3. Soweit der Beklagte meint, ihm stehe ein Schadensersatzanspruch in Höhe von 13.144 Euro brutto zu, wird zur Vermeidung von Wiederholungen auf die zutreffenden Ausführungen auf S. 8 ff, 13 ff. des Ersturteils Bezug genommen. Das Erstgericht ist unter Zugrundelegung der Feststellungen des gerichtlichen Sachverständigengutachtens zutreffend von einem Händlereinkaufspreis von 10.224,37 Euro netto ausgegangen, hat fehlerfrei den Wert der Winterreifen erhöhend berücksichtigt und Abzugsbeträge von 1.680 Euro netto in Ansatz gebracht und so im Wege der Schätzung nachvollziehbar einen Verwertungsbetrag in Höhe von 7.992,45 Euro ermittelt.
4. Von diesem anrechenbaren Wert sind - entsprechend den Ausführungen im Ersturteil - die Kosten der Verwertung in Höhe von 459,35 Euro in Abzug zu bringen.
Soweit der Beklagte meint, das von der Klägerin in Auftrag gegebene Gutachten sei grob falsch, hilft dies nicht weiter. Eine völlige Untauglichkeit des Gutachtens wurde beklagtenseits nicht dargetan. Wie das Landgericht auf S. 15 seines Ersturteils zutreffend ausgeführt hat, war die Begutachtung des Fahrzeugs als solche im Zusammenhang mit der Verwertung geboten, die hierfür erforderlichen Kosten in Höhe von 136,85 Euro waren als erstattungsfähig anzusehen.
Damit gehen die Berufungsangriffe allesamt ins Leere.
Das Ersturteil hat Bestand.
Da die Berufung keine Aussicht auf Erfolg hat, legt der Senat aus Kostengründen die Rücknahme des Rechtsmittels nahe.
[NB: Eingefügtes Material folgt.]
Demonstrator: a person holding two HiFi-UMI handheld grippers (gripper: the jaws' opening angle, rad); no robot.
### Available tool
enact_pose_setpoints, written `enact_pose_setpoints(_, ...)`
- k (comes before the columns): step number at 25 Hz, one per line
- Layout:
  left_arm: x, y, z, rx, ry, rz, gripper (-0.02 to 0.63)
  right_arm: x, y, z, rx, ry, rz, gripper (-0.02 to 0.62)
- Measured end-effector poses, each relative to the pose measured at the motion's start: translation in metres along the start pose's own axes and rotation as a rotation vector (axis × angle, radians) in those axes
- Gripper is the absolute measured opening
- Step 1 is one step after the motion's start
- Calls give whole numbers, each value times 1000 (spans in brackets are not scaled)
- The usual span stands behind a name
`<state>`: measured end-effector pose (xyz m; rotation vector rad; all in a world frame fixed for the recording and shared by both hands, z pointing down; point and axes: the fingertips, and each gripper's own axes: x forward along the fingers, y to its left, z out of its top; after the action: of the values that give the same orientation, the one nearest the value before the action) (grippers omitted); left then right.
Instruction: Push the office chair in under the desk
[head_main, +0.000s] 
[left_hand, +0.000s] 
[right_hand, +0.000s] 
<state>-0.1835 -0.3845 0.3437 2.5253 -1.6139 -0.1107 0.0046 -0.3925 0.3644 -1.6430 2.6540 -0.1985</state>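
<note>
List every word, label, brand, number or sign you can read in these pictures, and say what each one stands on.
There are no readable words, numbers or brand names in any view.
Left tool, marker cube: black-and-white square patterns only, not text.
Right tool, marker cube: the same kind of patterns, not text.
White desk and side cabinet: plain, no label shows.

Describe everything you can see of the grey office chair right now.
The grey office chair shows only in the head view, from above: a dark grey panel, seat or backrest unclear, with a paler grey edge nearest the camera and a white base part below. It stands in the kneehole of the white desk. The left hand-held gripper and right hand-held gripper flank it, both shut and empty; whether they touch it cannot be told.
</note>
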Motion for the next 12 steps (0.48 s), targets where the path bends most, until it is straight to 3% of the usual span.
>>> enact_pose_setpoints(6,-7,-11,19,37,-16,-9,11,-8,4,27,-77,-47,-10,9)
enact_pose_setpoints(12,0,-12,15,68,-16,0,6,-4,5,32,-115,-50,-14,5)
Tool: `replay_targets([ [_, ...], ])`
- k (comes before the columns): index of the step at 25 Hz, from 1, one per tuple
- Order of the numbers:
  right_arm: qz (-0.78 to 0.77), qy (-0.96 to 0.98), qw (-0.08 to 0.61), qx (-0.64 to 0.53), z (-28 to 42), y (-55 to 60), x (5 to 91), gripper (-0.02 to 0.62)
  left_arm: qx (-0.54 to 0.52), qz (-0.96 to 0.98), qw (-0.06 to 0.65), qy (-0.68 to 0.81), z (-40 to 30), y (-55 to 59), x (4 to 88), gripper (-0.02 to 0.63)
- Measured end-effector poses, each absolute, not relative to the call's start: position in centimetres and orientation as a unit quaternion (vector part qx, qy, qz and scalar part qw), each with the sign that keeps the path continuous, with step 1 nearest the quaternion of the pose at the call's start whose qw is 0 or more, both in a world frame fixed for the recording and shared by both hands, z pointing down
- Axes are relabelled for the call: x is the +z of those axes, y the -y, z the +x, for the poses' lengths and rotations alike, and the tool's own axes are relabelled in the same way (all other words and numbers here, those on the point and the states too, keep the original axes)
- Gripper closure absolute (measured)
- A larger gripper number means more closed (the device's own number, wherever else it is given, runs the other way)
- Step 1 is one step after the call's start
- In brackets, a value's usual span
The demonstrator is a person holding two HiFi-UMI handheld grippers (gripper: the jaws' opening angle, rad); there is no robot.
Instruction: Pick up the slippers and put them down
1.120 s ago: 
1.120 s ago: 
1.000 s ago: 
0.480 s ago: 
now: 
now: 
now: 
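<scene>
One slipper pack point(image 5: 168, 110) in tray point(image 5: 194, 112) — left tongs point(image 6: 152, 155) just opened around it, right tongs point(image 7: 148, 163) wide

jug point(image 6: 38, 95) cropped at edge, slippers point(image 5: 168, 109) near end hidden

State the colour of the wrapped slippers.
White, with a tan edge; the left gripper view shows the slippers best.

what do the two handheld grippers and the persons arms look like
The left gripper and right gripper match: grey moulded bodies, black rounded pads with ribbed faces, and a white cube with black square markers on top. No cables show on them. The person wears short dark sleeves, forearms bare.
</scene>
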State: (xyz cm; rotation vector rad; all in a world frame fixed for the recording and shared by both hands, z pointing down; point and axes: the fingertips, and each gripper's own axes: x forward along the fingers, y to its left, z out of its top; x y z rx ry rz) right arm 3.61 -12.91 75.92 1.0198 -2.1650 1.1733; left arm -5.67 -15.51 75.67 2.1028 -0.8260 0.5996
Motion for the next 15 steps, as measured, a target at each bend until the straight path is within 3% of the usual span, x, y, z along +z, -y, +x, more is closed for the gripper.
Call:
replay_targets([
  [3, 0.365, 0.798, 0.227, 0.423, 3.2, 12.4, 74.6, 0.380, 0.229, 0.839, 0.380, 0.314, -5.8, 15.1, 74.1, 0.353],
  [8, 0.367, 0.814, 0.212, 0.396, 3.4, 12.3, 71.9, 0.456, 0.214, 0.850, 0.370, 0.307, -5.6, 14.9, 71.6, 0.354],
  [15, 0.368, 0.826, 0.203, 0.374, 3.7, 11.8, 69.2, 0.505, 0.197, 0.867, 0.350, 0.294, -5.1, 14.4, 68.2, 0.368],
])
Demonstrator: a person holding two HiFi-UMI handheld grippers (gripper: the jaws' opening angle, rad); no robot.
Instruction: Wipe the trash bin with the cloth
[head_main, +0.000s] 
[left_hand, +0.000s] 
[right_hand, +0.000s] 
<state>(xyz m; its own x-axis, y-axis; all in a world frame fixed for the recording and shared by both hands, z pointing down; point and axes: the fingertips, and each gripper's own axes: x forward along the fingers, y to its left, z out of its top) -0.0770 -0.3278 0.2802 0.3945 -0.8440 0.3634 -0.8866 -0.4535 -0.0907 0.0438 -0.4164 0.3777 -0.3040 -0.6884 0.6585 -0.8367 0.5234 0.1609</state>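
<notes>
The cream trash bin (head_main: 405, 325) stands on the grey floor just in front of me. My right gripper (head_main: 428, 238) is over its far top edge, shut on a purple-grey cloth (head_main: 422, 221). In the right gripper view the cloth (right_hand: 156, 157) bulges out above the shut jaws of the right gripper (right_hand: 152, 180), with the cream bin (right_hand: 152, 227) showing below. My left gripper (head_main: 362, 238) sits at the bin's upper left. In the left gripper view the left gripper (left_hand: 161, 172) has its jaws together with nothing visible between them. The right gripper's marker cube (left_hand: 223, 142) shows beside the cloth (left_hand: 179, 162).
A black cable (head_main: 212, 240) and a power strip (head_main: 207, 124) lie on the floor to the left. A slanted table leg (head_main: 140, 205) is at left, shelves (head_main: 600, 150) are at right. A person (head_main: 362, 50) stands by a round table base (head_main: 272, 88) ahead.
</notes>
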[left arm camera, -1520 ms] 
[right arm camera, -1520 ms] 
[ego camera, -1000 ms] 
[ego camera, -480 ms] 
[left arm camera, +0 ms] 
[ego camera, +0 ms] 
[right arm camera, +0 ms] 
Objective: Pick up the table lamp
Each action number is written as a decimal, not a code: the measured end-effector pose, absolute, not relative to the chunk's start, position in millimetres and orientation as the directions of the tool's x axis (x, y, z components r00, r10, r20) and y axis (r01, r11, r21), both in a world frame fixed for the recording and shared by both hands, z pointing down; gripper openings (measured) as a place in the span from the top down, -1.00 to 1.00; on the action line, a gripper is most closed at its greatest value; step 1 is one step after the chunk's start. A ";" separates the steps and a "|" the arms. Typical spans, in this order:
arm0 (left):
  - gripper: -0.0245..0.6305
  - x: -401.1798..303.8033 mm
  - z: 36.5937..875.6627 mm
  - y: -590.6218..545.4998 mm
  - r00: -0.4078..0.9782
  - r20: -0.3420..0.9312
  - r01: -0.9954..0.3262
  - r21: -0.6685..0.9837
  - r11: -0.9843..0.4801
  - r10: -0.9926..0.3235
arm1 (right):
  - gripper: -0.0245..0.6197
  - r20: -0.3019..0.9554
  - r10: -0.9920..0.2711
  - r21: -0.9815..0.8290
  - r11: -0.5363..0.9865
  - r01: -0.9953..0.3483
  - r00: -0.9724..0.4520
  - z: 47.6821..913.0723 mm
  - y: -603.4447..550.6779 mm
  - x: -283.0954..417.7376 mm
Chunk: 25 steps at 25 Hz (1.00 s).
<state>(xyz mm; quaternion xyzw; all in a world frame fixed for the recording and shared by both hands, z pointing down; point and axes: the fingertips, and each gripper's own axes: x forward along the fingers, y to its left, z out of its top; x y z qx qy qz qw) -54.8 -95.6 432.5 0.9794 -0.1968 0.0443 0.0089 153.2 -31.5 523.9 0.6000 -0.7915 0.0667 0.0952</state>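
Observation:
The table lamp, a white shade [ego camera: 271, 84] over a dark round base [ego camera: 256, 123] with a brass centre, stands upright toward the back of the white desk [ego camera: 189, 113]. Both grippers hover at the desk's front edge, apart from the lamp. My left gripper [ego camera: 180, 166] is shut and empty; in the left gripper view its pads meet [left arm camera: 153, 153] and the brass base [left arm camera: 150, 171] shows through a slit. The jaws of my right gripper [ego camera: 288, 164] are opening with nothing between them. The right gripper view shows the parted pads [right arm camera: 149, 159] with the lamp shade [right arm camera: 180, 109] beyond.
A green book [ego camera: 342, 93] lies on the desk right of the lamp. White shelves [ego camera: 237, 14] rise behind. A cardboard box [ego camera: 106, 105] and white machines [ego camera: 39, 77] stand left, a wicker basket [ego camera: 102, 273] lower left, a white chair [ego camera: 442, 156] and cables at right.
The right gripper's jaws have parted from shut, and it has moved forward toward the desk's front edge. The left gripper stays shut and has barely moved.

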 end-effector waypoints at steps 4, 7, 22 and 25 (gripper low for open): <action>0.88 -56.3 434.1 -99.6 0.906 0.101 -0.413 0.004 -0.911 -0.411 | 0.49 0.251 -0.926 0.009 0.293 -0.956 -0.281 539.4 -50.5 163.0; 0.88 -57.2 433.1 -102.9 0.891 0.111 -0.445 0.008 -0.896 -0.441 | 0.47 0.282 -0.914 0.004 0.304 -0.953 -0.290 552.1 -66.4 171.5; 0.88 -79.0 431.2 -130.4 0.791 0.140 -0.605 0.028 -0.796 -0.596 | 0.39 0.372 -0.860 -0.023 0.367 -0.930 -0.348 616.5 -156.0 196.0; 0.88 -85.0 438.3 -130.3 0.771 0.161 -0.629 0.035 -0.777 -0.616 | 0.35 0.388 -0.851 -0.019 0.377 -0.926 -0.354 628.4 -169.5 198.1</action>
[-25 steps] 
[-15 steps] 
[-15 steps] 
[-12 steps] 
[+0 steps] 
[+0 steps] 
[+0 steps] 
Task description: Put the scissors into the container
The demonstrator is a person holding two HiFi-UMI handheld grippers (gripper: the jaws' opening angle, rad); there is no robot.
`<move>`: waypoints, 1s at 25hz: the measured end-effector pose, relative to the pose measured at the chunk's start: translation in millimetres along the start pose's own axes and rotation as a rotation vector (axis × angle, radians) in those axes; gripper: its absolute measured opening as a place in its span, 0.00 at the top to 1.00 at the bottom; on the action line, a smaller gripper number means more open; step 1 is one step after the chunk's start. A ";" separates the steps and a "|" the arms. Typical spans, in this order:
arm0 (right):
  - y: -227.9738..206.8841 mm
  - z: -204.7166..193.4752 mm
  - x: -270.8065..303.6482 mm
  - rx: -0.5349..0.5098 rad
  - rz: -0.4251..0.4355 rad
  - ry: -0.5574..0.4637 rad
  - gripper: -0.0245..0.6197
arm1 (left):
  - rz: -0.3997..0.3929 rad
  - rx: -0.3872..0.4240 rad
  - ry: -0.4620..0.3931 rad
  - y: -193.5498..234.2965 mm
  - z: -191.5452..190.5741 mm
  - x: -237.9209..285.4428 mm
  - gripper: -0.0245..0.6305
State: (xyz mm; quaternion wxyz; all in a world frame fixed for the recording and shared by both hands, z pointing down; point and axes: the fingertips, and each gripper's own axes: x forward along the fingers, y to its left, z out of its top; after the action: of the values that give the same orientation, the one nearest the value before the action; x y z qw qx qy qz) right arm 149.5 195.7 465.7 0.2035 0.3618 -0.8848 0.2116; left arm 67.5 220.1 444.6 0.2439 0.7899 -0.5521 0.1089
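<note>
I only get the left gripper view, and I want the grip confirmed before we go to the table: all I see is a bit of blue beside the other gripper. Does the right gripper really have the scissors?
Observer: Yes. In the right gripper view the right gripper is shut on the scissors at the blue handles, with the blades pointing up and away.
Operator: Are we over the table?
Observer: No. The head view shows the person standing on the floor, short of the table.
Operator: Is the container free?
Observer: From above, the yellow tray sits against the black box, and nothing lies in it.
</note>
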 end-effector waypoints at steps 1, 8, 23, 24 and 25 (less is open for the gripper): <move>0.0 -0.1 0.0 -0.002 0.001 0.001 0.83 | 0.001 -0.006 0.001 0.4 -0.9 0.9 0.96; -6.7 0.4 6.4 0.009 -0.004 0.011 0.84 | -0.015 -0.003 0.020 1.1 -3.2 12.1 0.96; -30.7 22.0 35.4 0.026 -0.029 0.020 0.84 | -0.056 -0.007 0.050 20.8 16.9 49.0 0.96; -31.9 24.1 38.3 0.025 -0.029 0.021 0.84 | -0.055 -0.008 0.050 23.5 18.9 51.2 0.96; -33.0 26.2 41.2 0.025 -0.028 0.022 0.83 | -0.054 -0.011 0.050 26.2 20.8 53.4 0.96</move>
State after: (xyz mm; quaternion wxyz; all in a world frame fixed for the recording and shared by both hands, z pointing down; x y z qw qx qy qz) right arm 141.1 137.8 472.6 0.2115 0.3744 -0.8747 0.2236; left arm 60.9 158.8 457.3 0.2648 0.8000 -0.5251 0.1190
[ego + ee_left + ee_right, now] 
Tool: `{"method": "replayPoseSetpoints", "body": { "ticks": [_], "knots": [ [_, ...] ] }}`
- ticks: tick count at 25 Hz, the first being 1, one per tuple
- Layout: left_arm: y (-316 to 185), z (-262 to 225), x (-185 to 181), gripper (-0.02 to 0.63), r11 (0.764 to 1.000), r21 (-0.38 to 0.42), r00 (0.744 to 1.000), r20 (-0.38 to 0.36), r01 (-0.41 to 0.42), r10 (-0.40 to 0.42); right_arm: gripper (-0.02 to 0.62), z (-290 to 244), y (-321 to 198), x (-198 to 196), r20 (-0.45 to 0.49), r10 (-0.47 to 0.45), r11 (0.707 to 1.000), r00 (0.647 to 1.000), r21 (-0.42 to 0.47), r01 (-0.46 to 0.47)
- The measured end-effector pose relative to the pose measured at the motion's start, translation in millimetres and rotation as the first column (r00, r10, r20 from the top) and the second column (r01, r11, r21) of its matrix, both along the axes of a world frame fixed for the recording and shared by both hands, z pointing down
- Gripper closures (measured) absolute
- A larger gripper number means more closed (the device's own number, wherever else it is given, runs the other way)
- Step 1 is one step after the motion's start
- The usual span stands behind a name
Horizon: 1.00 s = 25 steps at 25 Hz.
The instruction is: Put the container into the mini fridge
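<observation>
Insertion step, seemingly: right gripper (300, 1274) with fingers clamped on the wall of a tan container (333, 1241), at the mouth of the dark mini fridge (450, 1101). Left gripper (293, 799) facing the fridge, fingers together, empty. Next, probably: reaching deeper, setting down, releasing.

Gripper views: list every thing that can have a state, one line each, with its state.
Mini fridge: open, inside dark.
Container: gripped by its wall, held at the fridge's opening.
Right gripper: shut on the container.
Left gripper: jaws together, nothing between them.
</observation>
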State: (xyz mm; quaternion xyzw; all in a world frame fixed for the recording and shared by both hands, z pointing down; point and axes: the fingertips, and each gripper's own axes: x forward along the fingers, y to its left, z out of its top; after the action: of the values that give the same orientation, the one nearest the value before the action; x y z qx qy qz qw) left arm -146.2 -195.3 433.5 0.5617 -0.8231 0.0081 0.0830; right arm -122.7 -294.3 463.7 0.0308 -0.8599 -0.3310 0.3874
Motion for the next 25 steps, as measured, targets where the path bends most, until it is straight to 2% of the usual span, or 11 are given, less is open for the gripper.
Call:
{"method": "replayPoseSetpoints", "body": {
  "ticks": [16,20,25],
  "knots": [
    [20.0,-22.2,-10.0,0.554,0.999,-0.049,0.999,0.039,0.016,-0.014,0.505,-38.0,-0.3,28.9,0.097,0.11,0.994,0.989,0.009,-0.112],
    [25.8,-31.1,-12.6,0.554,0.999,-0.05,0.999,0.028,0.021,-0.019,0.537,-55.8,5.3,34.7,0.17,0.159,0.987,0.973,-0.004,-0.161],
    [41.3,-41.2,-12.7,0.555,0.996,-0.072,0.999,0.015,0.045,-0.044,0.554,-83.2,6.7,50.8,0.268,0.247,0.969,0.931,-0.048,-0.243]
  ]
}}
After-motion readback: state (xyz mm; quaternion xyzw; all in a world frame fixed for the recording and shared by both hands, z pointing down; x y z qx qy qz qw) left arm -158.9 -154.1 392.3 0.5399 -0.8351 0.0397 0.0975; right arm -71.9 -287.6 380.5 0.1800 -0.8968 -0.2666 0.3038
Alleine die Sachverständigenkosten belaufen sich bislang auf über 3.700 Euro. Insoweit sollte wenigstens im Berufungsverfahren das verbleibende Einsparpotenzial genutzt werden, zumal sich im Falle der Berufungsrücknahme vorliegend die Gerichtsgebühren von 4,0 auf 2,0 Gebühren ermäßigen (vgl. Nr. 1222 des Kostenverzeichnisses zum GKG).
Es besteht Gelegenheit zur Berufungsrücknahme sowie zur Stellungnahme zum Senatshinweis bis spätestens 30.6.2022.
Binnen gleicher Frist können beide Parteien zum Streitwert Stellung nehmen. Der Senat beabsichtigt, den Berufungsstreitwert auf bis zu 6.000 € festzusetzen.